Letters between scientists weren't really private correspondence in those days. A letter about a new experiment or theory tended to get passed around the scientific community, or copied and sent to colleagues. By the summer of 1752, Franklin's letter had made it to Paris, where it had electrified the scientific community there thanks to French physicist Thomas Dalibard's translation. And in fact, Dalibard tried out Franklin's lightning rod before Franklin himself could do it, on May 10, 1752.

A second French scientist, recorded only as M. Delor, replicated the experiment a week later. Franklin's lightning rod was a success, but he'd still never seen it in action - and he hadn't yet heard of its success. But by June 1752, he believed he had found an easier, more cost-effective way to set up the experiment: rather than building a tall metal spike, he could just fly a kite with a wire and a key attached. What could possibly go wrong?

In reporting his experiment to The Pennsylvania Gazette several months later, Franklin wrote,

"As soon as any of the Thunder Clouds come over the Kite, the pointed Wire will draw the Electric Fire from them, and the Kite, with all the Twine, will be electrified, and the loose Filaments of the Twine will stand out every Way, and be attracted by an approaching Finger.
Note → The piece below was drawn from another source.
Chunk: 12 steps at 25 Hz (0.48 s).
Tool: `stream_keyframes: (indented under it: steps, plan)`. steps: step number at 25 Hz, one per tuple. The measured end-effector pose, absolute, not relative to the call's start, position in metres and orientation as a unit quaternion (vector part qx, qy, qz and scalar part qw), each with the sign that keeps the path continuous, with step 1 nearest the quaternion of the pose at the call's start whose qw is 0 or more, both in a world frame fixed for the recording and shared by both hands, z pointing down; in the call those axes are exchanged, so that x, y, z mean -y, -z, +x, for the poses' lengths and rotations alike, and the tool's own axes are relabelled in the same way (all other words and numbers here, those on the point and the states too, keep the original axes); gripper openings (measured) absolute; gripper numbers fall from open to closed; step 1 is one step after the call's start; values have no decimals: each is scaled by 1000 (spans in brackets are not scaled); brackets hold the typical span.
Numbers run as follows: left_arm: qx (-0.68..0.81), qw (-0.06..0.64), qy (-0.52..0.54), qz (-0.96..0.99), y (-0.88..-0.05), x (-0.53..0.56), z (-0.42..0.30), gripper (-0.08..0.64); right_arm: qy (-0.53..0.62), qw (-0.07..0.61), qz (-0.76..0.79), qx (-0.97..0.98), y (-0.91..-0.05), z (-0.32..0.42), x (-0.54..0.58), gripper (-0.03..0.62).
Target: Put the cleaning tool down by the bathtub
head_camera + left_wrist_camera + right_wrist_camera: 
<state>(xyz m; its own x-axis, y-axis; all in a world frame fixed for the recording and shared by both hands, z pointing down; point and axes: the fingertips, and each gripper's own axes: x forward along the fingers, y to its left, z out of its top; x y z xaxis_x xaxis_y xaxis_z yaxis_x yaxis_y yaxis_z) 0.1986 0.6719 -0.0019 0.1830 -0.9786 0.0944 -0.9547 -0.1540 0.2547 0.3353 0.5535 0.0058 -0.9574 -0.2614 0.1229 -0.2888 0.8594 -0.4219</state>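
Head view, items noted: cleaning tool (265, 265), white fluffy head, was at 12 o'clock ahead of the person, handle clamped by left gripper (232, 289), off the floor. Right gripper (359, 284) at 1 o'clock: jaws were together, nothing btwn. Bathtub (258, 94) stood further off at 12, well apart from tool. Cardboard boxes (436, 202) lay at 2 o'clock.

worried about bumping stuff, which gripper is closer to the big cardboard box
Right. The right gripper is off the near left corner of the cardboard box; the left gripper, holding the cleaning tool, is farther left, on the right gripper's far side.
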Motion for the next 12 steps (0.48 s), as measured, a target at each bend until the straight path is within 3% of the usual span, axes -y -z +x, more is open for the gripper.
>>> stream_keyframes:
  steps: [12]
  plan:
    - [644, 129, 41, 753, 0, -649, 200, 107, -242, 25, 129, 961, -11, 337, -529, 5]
And when the Rain has wet the Kite and Twine, so that it can conduct the Electric Fire freely, you will find it stream out plentifully from the Key on the Approach of your Knuckle. At this Key the Phial may be charg’d; and from Electric Fire thus obtain’d, Spirits may be kindled, and all the other Electric Experiments be perform’d, which are usually done by the Help of a rubbed Glass Globe or Tube; and thereby the Sameness of the Electric Matter with that of Lightning compleatly demonstrated."

The problem, of course, is that if the key had been charged by an actual lightning strike, touching it would probably have zapped Franklin with a fatal shock, and the course of American history would have gone very differently. Instead, most historians say the key probably just picked up an ambient electric charge from the stormy atmosphere, which Franklin mistook for a real lightning strike.

In other words, Ben Franklin was a very, very lucky scientist.

Another scientist, the German physicist Georg Wilhelm Reichmann, died the following year in his own attempt at Franklin's lightning rod experiment. As the American Physical Society tells it, "A glowing ball of charge traveled down the string, jumped to his forehead, and killed him instantly - providing history with the first documented example of ball lightning in the process."

It would take several more months for Franklin to report his success publicly. By then, an English scientist named John Canton had also performed the lightning rod experiment in July 1752, and that August, The Pennsylvania Gazette ran a story about Dalbiard and Delor's earlier experiments. In September 1752, Franklin finally got around to building his own lightning rod, complete with alarm bells on the wire, to ring when the wire had picked up an electrical charge. He published his brief note regarding the key and the kite in the Gazette on October 19 and sent a copy to Collinson in London.

As brief as it is, the Gazette story is the only firsthand account of Franklin's now-famous experiment. A more detailed and more dramatically-written version comes from Franklin's friend Joseph Priestley, who recorded the June 1752 date and much of the detail that history remembers (or misremembers, more often).

Although Franklin wasn't the first to perform the experiment, or even the first to publish results, it's no wonder the story has stuck around. After all, it's mad science at its best -- a stormy night, a bold idea, and a total disregard for lab safety.